ACCOUNTING FOR INCOME TAX – Part ii Flashcards
Tax losses occur when ?
when allowable deductions exceed taxable profit
in dealing with tax losses necessary to ?
distinguish between two events occurring at two different points of time
Accounting for future tax consequences =
deferred taxes
Accounting for future tax consequences: which section and approach does it apply?
AASB 112 applies the ‘balance sheet’ approach
Accounting for future tax consequences - balance sheet approach?
this means the recognition of deferred tax assets and liabilities is based on the differences between accounting and tax values of assets and liabilities
Accounting for future tax consequences - balance sheet approach focuses on?

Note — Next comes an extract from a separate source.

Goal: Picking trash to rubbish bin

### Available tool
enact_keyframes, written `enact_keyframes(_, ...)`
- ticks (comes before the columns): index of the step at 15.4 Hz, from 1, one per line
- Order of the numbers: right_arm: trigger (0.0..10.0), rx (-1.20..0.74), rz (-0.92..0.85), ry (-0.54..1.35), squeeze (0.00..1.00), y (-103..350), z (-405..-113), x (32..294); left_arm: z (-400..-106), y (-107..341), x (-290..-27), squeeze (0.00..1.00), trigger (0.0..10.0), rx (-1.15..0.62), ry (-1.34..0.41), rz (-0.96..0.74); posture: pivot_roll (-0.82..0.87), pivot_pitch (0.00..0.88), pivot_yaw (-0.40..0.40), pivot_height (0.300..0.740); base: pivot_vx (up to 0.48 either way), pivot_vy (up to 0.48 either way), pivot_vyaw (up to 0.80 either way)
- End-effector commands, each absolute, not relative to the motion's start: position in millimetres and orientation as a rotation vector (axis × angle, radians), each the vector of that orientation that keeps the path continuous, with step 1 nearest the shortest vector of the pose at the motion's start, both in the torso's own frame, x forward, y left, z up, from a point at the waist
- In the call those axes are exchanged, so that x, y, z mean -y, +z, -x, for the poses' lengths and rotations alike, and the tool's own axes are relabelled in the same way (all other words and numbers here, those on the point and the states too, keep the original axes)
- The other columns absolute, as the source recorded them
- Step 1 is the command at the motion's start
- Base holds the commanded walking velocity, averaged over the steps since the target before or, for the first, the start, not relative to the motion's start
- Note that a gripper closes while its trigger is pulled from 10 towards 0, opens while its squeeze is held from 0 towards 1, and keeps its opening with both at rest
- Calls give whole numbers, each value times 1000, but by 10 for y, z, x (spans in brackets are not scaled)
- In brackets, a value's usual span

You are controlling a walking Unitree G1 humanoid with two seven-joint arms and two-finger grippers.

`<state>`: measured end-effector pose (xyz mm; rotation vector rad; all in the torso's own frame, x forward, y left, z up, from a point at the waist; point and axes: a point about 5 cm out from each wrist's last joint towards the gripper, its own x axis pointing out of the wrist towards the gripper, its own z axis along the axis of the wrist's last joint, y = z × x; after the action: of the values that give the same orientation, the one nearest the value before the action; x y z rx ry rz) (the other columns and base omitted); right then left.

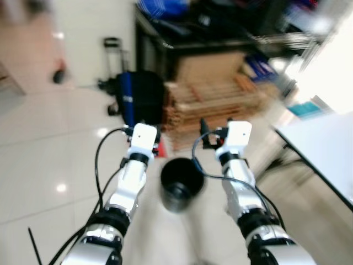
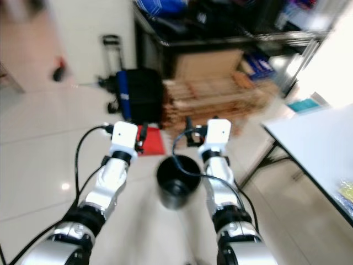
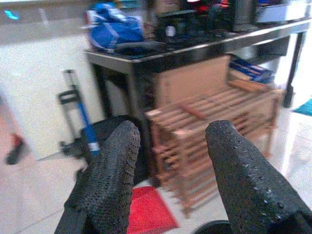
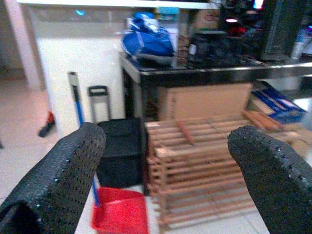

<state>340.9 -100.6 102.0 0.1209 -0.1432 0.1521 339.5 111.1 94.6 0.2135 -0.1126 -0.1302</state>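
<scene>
Bright indoor light w/ glare spots on the glossy floor; heavy motion blur in head views, esp. edges; wrist views soft.

The bin sits on the floor before stacked slats (apparently pallets), a suitcase to their left.

The robot has two shiny silver arms with black rings at the joints and white boxes at the wrists. Black cables loop beside each arm. Its left gripper and right gripper each have two fat black fingers covered in tiny bumps.
</scene>
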Motion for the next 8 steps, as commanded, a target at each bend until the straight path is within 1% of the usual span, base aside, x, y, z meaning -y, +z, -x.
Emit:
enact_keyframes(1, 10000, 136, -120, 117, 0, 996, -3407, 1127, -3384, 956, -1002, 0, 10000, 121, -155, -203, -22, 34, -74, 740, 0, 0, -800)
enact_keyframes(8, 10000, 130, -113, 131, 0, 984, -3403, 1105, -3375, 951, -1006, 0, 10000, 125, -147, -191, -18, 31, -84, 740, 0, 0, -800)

comparing the carrying amount of an entity’s assets and liabilities (determined by accounting rules) with the tax base for those assets and liabilities
Accounting for future tax consequences - balance sheet approach involves comparing the …

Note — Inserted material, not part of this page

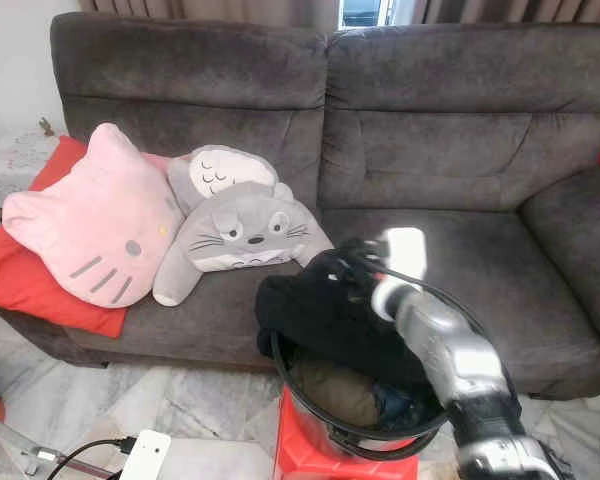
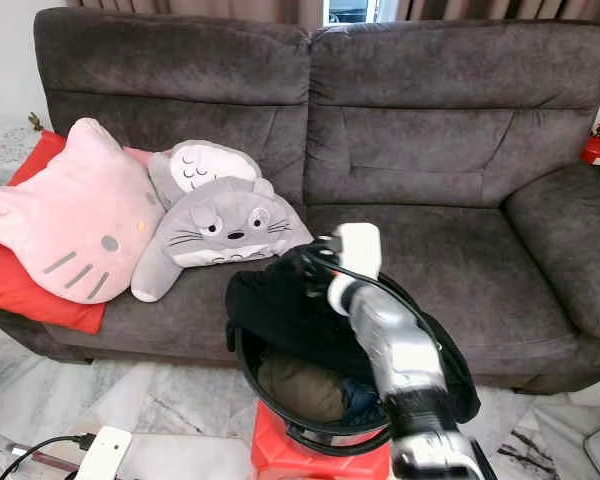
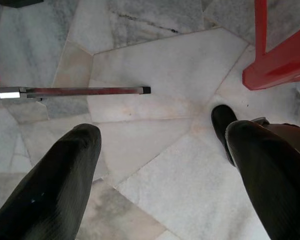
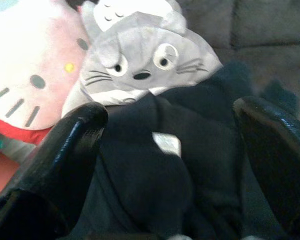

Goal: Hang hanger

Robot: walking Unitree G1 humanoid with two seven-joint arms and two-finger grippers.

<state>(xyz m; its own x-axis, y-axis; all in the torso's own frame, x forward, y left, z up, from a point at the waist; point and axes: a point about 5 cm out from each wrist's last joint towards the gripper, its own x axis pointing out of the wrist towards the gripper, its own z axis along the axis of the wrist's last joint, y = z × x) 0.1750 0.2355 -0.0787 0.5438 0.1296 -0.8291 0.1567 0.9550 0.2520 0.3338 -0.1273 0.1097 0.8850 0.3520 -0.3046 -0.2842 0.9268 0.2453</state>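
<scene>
- Your right pincer (image 4: 165,150) hovers spread wide over the black garment (image 1: 320,315) heaped on the laundry basket (image 1: 365,425); nothing gripped.
- Your left pincer (image 3: 160,170) hangs parted above the floor (image 3: 155,60).
- I can't make out any hanger, so hanging looks unstarted.

A matt, velvety grey fabric sofa (image 1: 420,120) holds soft plush cushions (image 1: 90,225). At 6 o'clock, dark matt cloth (image 1: 320,310) drapes a glossy black basket (image 1: 380,432). The arm (image 1: 460,365) is brushed silver metal. The floor (image 3: 155,65) is polished marble.
</scene>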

the balance sheet derived using accounting rules with the balance sheet that would be derived from taxation rules.
Balance sheet approach:
carrying amount?
is the amount the asset or liability is recorded at in the accounting records
Balance sheet approach: tax base is?
defined as the amount that is attributed to an asset or liability for tax purposes (AASB 112)

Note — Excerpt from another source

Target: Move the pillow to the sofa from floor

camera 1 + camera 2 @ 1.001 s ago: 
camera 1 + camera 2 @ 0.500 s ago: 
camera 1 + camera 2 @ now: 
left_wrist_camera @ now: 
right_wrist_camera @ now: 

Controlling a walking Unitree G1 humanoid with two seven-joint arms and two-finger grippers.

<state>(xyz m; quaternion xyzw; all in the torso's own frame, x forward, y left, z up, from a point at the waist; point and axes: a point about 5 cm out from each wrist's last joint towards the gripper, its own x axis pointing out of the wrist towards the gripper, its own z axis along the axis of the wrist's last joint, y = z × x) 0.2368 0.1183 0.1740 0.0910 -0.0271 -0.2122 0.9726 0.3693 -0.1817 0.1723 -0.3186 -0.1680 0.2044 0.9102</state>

Balance sheet approach: tax base represents?
the amount an asset or liability would be recorded at if the balance sheet (statement of financial position) were prepared applying taxation rules
Balance sheet approach: what is a temporary difference?
Where the carrying amount of an asset or liability is different from the tax base
Balance sheet approach: taxable temporary difference ->
deferred tax liability
Balance sheet approach: taxable temporary difference:
the carrying amount of an asset exceeds its tax base; OR
[the carrying amount of a liability is less than its tax base];
taxation payments have effectively been deferred to future periods;
tax is reduced or ‘saved’ in early years, but additional tax will need to
be paid later.
Balance sheet approach:
Example of a deferred tax liability:
Carrying amount of a non-current depreciable asset exceeds the tax base in early years, as tax deduction for depreciation is greater than accounting depreciation;
this will be reversed in later years when no/smaller tax deductions for depreciation are allowed (in both systems always a total of 100% of cost is depreciated over time).